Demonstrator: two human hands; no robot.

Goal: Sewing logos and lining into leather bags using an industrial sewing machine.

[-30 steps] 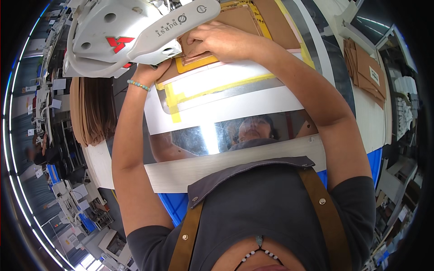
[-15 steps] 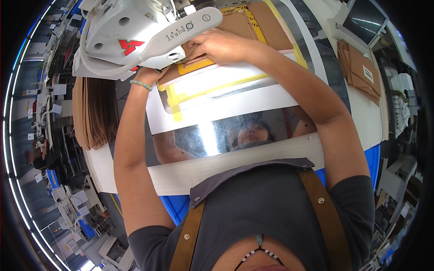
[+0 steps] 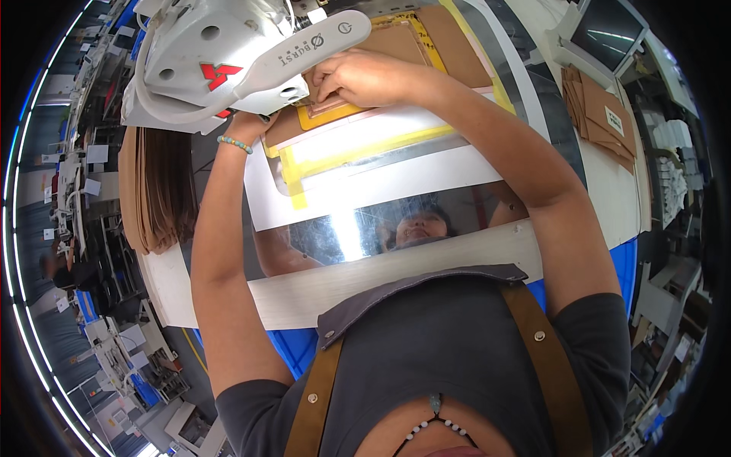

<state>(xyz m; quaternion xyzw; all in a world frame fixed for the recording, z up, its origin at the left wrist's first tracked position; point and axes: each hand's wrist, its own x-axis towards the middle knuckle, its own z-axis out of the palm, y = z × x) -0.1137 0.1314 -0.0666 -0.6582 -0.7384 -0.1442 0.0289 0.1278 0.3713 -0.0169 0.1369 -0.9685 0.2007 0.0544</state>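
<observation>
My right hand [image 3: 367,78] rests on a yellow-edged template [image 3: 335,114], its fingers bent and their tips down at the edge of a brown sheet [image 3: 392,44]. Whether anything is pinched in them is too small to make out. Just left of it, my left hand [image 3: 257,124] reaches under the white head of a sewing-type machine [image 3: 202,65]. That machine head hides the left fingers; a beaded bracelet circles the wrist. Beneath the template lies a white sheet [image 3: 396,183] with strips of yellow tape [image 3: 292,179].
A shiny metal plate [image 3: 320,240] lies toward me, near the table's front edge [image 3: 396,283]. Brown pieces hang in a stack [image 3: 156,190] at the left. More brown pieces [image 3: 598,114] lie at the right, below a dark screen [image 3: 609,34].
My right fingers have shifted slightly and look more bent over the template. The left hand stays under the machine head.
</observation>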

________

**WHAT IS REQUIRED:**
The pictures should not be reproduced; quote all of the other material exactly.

**ANSWER TO THIS EXERCISE:**
Demonstrator: two human hands; no robot.

Goal: Sewing logos and lining into leather bags using an industrial sewing machine.

[-30 steps] 
[-15 steps] 
[+0 steps] 

<state>(xyz m; quaternion xyzw; all in a world frame fixed for the recording, z up, its origin at the left wrist's first tracked position; point and axes: each hand's wrist, its own x-axis towards the middle knuckle, its own z-axis out of the palm, y = z × x) -0.1137 0.1314 -0.0666 -0.6582 -0.7384 -0.1442 0.0289 0.1278 0.3713 -0.0169 0.1369 -0.9685 0.2007 0.0544</state>
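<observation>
My right hand [image 3: 367,78] rests on a yellow-edged template [image 3: 335,114], its fingers bent and their tips down at the edge of a brown sheet [image 3: 392,44]. Whether anything is pinched in them is too small to make out. Just left of it, my left hand [image 3: 257,124] reaches under the white head of a sewing-type machine [image 3: 202,65]. That machine head hides the left fingers; a beaded bracelet circles the wrist. Beneath the template lies a white sheet [image 3: 396,183] with strips of yellow tape [image 3: 292,179].
A shiny metal plate [image 3: 320,240] lies toward me, near the table's front edge [image 3: 396,283]. Brown pieces hang in a stack [image 3: 156,190] at the left. More brown pieces [image 3: 598,114] lie at the right, below a dark screen [image 3: 609,34].
My right fingers have shifted slightly and look more bent over the template. The left hand stays under the machine head.
</observation>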

No additional answer is expected.